Dulu, Mamak menyimpan buku dan pensil di dalam kantong plastik hitam. Dia tidak memiliki tas gendong maupun tas jinjing.
Lantas bermodal ijazah SD di zaman sekarang, ketika teknologi berkembang secepat sambaran petir di langit, jelas bukan perkara gampang untuk mencari pekerjaan. Berkilo-kilo meter dia lintasi demi menanyakan peluang mendapatkan uang. Dia sodorkan surat lamaran pekerjaan lengkap dengan ijazah SD yang fotonya telah hilang dibawa kabur waktu.
Tabungan Mamak menipis sementara kebutuhan membengkak lebar. Mamak menghemat pengeluaran belanja sehari-hari. Terpenting bisa menebus beras untuk persediaan di dapur. Masalah sayur bisa dinomor duakan, Mamak bisa mencabut sayuran di dekat rumah yang ditanam oleh kakek dan nenek di ladang. Sementara lauk, libur lebih dulu, kebutuhan Ayah lebih utama daripada kebutuhan perut.

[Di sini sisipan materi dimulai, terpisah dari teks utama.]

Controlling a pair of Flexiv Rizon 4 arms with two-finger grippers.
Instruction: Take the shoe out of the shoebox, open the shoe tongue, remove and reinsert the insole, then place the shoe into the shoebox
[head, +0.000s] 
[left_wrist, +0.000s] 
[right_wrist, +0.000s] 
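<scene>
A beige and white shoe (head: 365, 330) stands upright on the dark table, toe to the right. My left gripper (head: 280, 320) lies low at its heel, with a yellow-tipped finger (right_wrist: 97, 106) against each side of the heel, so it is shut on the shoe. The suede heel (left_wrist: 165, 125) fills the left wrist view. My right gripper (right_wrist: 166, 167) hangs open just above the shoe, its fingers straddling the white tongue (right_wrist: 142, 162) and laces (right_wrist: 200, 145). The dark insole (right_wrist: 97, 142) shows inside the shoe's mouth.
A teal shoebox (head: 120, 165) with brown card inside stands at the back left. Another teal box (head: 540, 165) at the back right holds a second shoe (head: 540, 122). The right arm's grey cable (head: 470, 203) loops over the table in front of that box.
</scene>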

“Kamu jaga Suchi, ya!” perintah Mamak menjelang fajar.
Detik itu masih lekang dalam ingatan, Mamak bangun terburu-buru, dia meringkas tanggung jawab membereskan rumah dan menyiapkan sarapan secepat mungkin. Dia kalungi tas selempang berisi berkas lamaran pekerjaan yang sudah disiapkan malam sebelumnya. Aku menyaksikan Mamak menulis permohonan dipergunakan jasanya untuk membantu meringankan pekerjaan di toko. Tulisannya dirangkai indah, kebetulan coretan hurufnya rapi dan enak dilihat mata, lain dengan huruf yang kususun berantakan serupa cakaran ayam.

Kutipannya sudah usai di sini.